## WORK TASK
Take the material below and reproduce, word for word, only the lines from the line with "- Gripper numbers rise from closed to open" through the line with "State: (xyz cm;".

/---

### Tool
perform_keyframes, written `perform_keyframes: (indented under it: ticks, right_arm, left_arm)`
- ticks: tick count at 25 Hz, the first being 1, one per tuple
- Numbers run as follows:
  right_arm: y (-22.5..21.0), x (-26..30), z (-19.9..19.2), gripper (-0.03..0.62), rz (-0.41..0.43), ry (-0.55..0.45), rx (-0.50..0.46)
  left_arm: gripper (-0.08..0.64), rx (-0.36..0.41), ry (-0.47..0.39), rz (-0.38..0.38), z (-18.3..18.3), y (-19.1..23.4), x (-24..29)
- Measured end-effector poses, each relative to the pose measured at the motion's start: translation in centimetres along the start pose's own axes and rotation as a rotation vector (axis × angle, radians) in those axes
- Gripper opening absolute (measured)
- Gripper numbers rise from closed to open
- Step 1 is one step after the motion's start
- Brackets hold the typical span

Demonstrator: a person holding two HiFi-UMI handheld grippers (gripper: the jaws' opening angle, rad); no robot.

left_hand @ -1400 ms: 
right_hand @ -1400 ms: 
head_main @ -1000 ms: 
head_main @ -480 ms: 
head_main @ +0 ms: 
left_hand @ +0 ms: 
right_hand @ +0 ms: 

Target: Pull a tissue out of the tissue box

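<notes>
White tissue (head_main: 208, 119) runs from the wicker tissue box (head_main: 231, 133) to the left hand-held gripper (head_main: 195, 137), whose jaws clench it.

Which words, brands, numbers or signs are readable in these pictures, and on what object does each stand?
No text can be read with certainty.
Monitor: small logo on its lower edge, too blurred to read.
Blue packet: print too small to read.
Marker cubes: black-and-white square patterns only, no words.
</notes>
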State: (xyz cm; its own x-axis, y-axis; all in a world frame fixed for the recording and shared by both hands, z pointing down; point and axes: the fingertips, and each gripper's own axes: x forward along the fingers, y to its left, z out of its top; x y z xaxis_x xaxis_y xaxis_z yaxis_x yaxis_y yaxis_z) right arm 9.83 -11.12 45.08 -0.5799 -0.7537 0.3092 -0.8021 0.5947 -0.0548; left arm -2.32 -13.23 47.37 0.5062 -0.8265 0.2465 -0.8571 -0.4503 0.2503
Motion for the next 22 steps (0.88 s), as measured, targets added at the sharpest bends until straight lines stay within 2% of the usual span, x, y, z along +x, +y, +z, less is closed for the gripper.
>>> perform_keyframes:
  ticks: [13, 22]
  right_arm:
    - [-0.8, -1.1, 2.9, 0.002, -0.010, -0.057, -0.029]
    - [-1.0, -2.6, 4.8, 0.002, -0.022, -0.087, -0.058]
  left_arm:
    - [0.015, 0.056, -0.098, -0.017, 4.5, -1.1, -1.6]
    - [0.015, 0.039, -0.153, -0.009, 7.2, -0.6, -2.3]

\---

## RESULT OF THIS TASK
- Gripper numbers rise from closed to open
- Step 1 is one step after the motion's start
- Brackets hold the typical span

Demonstrator: a person holding two HiFi-UMI handheld grippers (gripper: the jaws' opening angle, rad); no robot.

left_hand @ -1400 ms: 
right_hand @ -1400 ms: 
head_main @ -1000 ms: 
head_main @ -480 ms: 
head_main @ +0 ms: 
left_hand @ +0 ms: 
right_hand @ +0 ms: 

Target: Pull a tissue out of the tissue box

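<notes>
White tissue (head_main: 208, 119) runs from the wicker tissue box (head_main: 231, 133) to the left hand-held gripper (head_main: 195, 137), whose jaws clench it.

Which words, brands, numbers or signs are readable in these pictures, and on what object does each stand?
No text can be read with certainty.
Monitor: small logo on its lower edge, too blurred to read.
Blue packet: print too small to read.
Marker cubes: black-and-white square patterns only, no words.
</notes>
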State: (xyz cm; its own x-axis, y-axis; all in a world frame fixed for the recording and shared by both hands, z pointing down; point and axes: the fingertips, and each gripper's own axes: x forward along the fingers, y to its left, z out of its top; x y z xaxis_x xaxis_y xaxis_z yaxis_x yaxis_y yaxis_z) right arm 9.83 -11.12 45.08 -0.5799 -0.7537 0.3092 -0.8021 0.5947 -0.0548; left arm -2.32 -13.23 47.37 0.5062 -0.8265 0.2465 -0.8571 -0.4503 0.2503

This concludes the answer to the exercise.